Certaines spécialités, disponibles en officine, peuvent également être vendues par les pharmacies hospitalières et bénéficier ainsi d'un double circuit de dispensation.
La liste de rétrocession concerne les médicaments ayant une autorisation de mise sur le marché (AMM) ou ceux disposant d'une autorisation temporaire d'utilisation (ATU) de cohorte.
La rétrocession des médicaments anticancéreux injectables est soumise à des conditions particulières. Elle ne peut intervenir que dans le cadre de réseaux de soins ou si une convention est signée entre la pharmacie hospitalière et les professionnels de santé intervenant en ville pour leur administration(2).
Peuvent également faire l'objet d'une rétrocession sans être inscrits sur cette liste les médicaments bénéficiant d'une ATU nominative, d'une autorisation d'importation parallèle (AIP), ou les médicaments qui sont pris en charge en relais d'une ATU. Dans ces derniers cas, leur rétrocession est possible sous réserve que leur AIP ou leur AMM ne prévoie pas qu'ils sont réservés à l'usage hospitalier.
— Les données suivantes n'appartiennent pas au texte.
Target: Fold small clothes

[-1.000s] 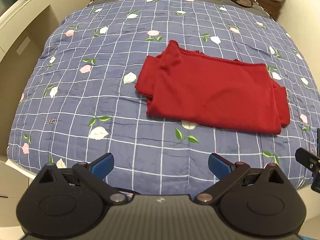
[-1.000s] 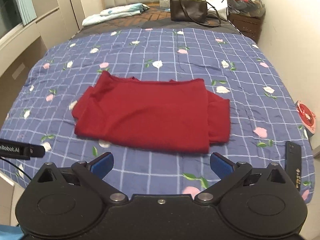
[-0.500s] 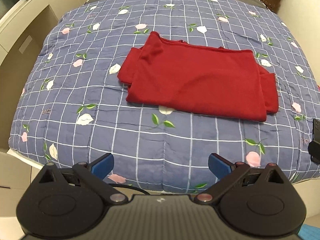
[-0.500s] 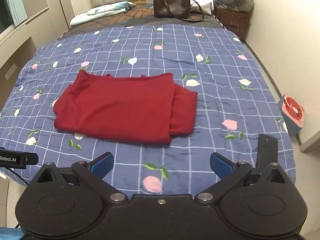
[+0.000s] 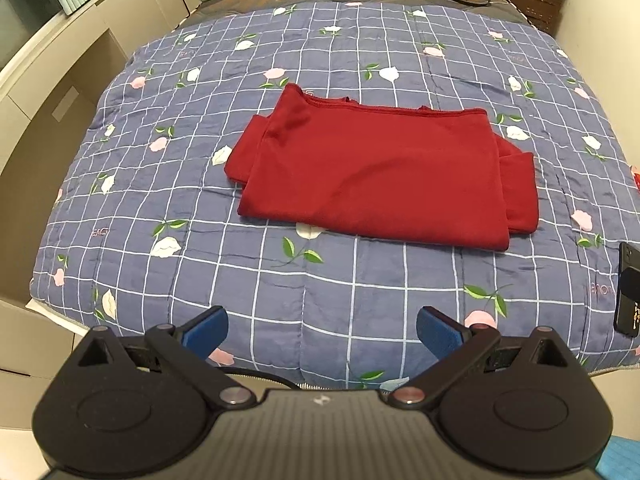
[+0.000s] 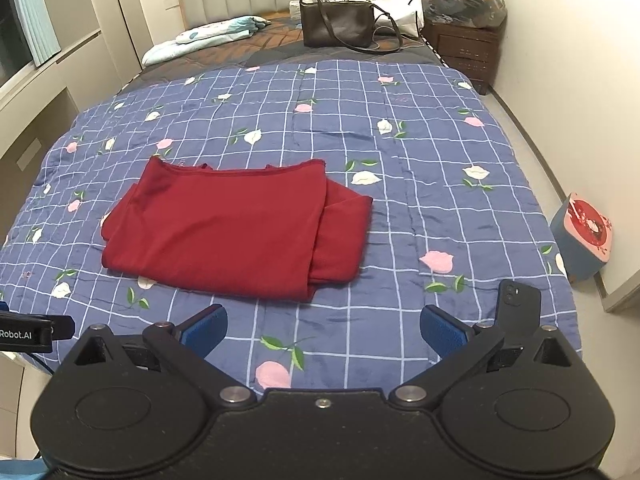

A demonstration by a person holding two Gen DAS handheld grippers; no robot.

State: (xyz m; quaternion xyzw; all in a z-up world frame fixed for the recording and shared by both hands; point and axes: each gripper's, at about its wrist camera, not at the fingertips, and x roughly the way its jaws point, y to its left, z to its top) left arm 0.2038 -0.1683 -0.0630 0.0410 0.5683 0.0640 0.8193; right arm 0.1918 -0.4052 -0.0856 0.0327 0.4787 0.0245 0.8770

Les conditions de prise en charge par l'assurance maladie des médicaments rétrocédés

La prise en charge fait l'objet d'un arrêté cosigné par les ministres chargés de la Santé et de la Sécurité sociale.
L'arrêté précise les indications remboursables, qui peuvent être l'ensemble des indications de l'AMM ou être restreintes à certaines de ces indications.
Les prix de cession au public des médicaments inscrits sur la liste de rétrocession sont fixés par convention entre le laboratoire exploitant et le Comité économique des produits de santé (CEPS) ou, à défaut d'accord, par décision unilatérale du CEPS. Le prix de cession au public correspond au prix de vente aux établissements de santé, majoré de la TVA et d'une marge forfaitaire de rétrocession(3).
Le taux de remboursement aux patients est déterminé par l'arrêté des ministres chargés de la Santé et de la Sécurité sociale lorsque le taux est de 100 %. Il est fixé par décision de l'Union nationale des caisses d'assurance maladie (UNCAM) dans les autres cas.



(1)  Article L.5126-4 et R.5126-102 du code de la Santé publique.


(2)  Arrêtés du 20 décembre 2004 et du 12 mai 2005 fixant les conditions d'utilisation des anti-cancéreux injectables inscrits sur la liste prévue à l'article L.5126-4 du code de la Santé publique.


(3)  Article L.162-16-5 du code de la Sécurité sociale.